Otherness for Haraway is not an absence or rejection of the things that make us what we are, but are precisely what we are. The human and animal distinction is perhaps not a distinction at all, as our ‘self’s’ are dispersed and modular pieces. In the same way a seeing eye dog is a sort of piece of us, as indispensable as an appendage, so are we to the dog. In this difference but simultaneously this modularity that puts into question the line many philosophers have drawn between man and animal. Take Kantian ideas of rationality and desire, that human beings to be fully human or morally good (which are often times people take to be synonymous with each other) must disregard all desire and must instead replace it with reason. To be fully human is to be in accordance with the freedom to make rational choices  and not be a slave to desire. Animals here are tantamount to automatons, to things.
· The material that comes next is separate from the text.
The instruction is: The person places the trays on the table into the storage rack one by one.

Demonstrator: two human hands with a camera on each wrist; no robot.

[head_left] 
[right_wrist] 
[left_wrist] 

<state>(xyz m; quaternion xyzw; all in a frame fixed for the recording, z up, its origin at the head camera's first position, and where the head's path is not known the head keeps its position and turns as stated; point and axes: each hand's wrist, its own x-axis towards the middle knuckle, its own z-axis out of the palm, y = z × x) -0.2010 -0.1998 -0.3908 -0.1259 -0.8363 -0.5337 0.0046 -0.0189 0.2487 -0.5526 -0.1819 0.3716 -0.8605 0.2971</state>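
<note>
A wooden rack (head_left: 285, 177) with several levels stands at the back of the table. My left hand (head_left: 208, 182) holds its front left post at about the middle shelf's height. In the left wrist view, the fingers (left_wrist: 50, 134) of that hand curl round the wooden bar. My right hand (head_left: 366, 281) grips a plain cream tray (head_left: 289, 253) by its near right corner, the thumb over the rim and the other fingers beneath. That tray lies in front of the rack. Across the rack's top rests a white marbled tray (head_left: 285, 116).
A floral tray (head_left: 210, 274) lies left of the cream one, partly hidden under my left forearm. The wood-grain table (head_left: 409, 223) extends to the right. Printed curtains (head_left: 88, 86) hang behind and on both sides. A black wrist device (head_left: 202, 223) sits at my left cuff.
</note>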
Yet Harraway points out this framing of animals as mere things,  misses the very fact that without dogs,cats,cows,chickens,etc , the human race would not be human at all. 

 

What Harraway seeks to do is not to anthropomorphize, to flip the Kantian idea, to say perhaps “we are the real animals, and my dog is my brethren” , as that simply reinstates the trap of interpellation. It seeks simply to ascribe human subjectivity back on to the animal when what Harraway wants is much like other thinkers: an empathetic embrace of difference. To understand ourselves, we must understand the other, and to understand the other we must understand ourselves in relation. Yet, that takes a compassion and empathy that is precisely lacking in the way scientists and philosophers have so often framed the opposition.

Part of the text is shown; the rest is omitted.